5. Pay estimated state and federal taxes before each quarterly deadline. Again, either your accountant, the Internet, or (eventually) the government can supply you with the necessary forms & envelopes to make this super easy. Since I’m no longer new to this rodeo, the IRS sends me the forms I need in the mail, but you can print them yourself just as easily (1040-ES for federal taxes; find them here. Each state should have their own form too). The process to submit quarterly taxes is simpler than annual taxes, because you don’t have to calculate anything new (you should be able to figure out how much to pay quarterly while doing your taxes in April, and the amount is the same every quarter). Just get your 1040-ES, write in your social security number or EIN and the amount you’re paying, and send it in with a check. (Here’s a list of the addresses to send your payments to, broken down by state.)
Let me close by saying this: I am probably like you.

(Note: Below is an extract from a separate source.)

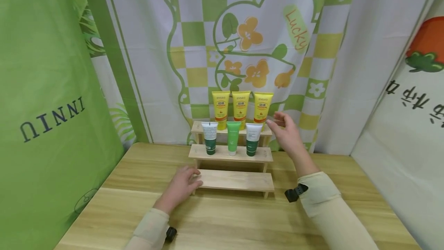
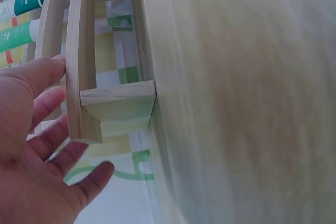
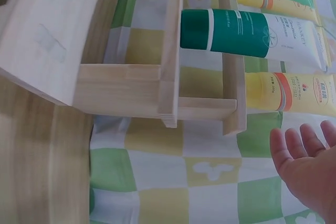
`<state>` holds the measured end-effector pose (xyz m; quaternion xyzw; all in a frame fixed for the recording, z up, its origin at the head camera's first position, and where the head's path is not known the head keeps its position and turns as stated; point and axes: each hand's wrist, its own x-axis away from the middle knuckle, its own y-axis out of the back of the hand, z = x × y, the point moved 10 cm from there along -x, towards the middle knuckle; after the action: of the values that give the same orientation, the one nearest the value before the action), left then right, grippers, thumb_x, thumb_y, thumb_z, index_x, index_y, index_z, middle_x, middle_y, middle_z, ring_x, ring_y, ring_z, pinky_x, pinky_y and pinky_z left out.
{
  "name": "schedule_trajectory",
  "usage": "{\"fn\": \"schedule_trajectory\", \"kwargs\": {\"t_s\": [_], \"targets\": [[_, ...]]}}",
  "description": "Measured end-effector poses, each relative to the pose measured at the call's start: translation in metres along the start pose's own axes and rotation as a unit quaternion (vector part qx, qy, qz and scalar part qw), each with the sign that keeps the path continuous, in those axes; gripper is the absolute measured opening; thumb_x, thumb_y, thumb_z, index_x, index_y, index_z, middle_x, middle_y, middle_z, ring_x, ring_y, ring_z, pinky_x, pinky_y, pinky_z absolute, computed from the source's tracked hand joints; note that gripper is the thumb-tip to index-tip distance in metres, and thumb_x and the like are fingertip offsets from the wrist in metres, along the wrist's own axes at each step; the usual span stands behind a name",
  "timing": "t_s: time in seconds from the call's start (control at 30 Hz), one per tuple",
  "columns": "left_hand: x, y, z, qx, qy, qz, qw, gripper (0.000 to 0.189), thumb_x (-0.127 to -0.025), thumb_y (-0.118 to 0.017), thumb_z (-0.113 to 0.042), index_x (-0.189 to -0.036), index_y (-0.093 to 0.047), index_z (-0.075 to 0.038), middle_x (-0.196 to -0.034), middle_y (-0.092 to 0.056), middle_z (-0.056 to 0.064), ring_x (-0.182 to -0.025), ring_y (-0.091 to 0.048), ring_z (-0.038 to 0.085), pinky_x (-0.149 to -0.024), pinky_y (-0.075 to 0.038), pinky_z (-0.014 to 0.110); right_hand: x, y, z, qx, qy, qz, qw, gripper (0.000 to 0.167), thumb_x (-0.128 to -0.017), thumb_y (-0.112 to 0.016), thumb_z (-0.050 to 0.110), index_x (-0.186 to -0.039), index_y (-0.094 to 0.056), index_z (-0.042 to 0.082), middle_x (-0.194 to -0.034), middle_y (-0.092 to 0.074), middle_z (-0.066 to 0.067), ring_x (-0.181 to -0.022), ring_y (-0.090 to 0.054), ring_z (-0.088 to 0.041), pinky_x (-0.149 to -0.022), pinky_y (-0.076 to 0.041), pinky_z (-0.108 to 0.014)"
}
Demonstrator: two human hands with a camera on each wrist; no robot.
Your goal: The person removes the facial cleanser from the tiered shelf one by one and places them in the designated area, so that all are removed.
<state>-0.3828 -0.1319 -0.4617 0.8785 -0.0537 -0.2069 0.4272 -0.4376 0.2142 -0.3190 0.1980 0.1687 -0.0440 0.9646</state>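
Note:
My left hand (image 1: 183, 182) is at the left end of the lowest step of a three-tier wooden rack (image 1: 236, 179), thumb and fingertips right at the board's edge in the left wrist view. Fingers loosely bent, my right hand (image 1: 285, 129) is beside the top step, close to the rightmost yellow tube (image 1: 262, 107). Two more yellow tubes stand on that step, one in the middle (image 1: 240, 105) and one at left (image 1: 220, 105). Along the middle step stand a white-and-green tube (image 1: 209, 136), a bright green tube (image 1: 232, 138) and another white-and-green tube (image 1: 253, 138).
The rack stands on a wood-grain table (image 1: 243, 223). Behind it hangs a checked, flowered curtain (image 1: 194, 34). A green cloth (image 1: 52, 88) hangs at the left and a white printed cloth (image 1: 406, 134) at the right.

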Motion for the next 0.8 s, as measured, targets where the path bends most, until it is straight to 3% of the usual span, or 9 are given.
{"fn": "schedule_trajectory", "kwargs": {"t_s": [0.17, 0.5, 0.8], "targets": [[0.000, -0.002, 0.004, 0.001, 0.004, 0.002, 1.0000, 0.029, -0.088, -0.075, -0.032, -0.107, -0.068, -0.010, -0.114, -0.063, 0.004, -0.113, -0.053, 0.029, -0.097, -0.044, 0.046, -0.009, 0.000, 0.005, -0.008, 0.010, -0.002, 0.9999, 0.069, -0.096, -0.063, 0.040, -0.146, -0.037, 0.003, -0.145, -0.042, -0.018, -0.130, -0.041, -0.035, -0.102, -0.039, -0.053], [0.004, 0.001, 0.009, 0.017, 0.020, 0.010, 0.9996, 0.025, -0.089, -0.074, -0.031, -0.102, -0.068, -0.011, -0.115, -0.061, 0.004, -0.108, -0.057, 0.026, -0.093, -0.048, 0.043, -0.029, -0.006, -0.001, -0.010, -0.028, -0.016, 0.9994, 0.073, -0.092, -0.067, 0.046, -0.147, -0.038, 0.008, -0.145, -0.044, -0.011, -0.130, -0.042, -0.031, -0.101, -0.041, -0.050], [0.003, -0.003, 0.008, 0.014, 0.022, 0.013, 0.9996, 0.022, -0.090, -0.074, -0.031, -0.101, -0.067, -0.013, -0.117, -0.059, 0.002, -0.106, -0.059, 0.024, -0.092, -0.049, 0.042, -0.043, -0.006, -0.002, -0.110, -0.021, -0.056, 0.9922, 0.064, -0.092, -0.071, 0.029, -0.143, -0.042, 0.004, -0.134, -0.050, -0.015, -0.119, -0.049, -0.024, -0.095, -0.045, -0.033]]}}
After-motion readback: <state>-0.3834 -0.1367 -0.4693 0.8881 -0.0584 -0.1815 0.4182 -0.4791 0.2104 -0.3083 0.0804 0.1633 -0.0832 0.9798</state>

I do not like this stuff, and every year when my taxes are done I throw an emotional party on par with Studio 54 in its heyday, and allow myself the exquisite luxury of forgetting I’ll ever have to do my taxes again. But over the past few years, I’ve downgraded the process from “panic attack” to “serious annoyance” (it takes up a weekend day! Shitty!) by educating myself just a little about what needs to be done. The first year I had 1099 income, my husband and I got an accountant, just as I have been begging you to do for yourself. Since then, we’ve gone back and forth about whether to use one again, usually just using the example he set and muddling through by ourselves on TurboTax. (Because of the extra filing fees and annoyance, it’s ended up being sort of a wash in terms of value.) My basic message to you is just that you’re not crazy to think you need help — this is stressful for almost everyone. But with a little time and effort, you will get through it, and you too will bask in the balmy sea of forgetting.
 Note: we file our taxes jointly, despite the fact that my husband is a regular W-2 employee and I am a special snowflake. This is one of those decisions that our accountant helped us make, and that we have been blindly following ever since.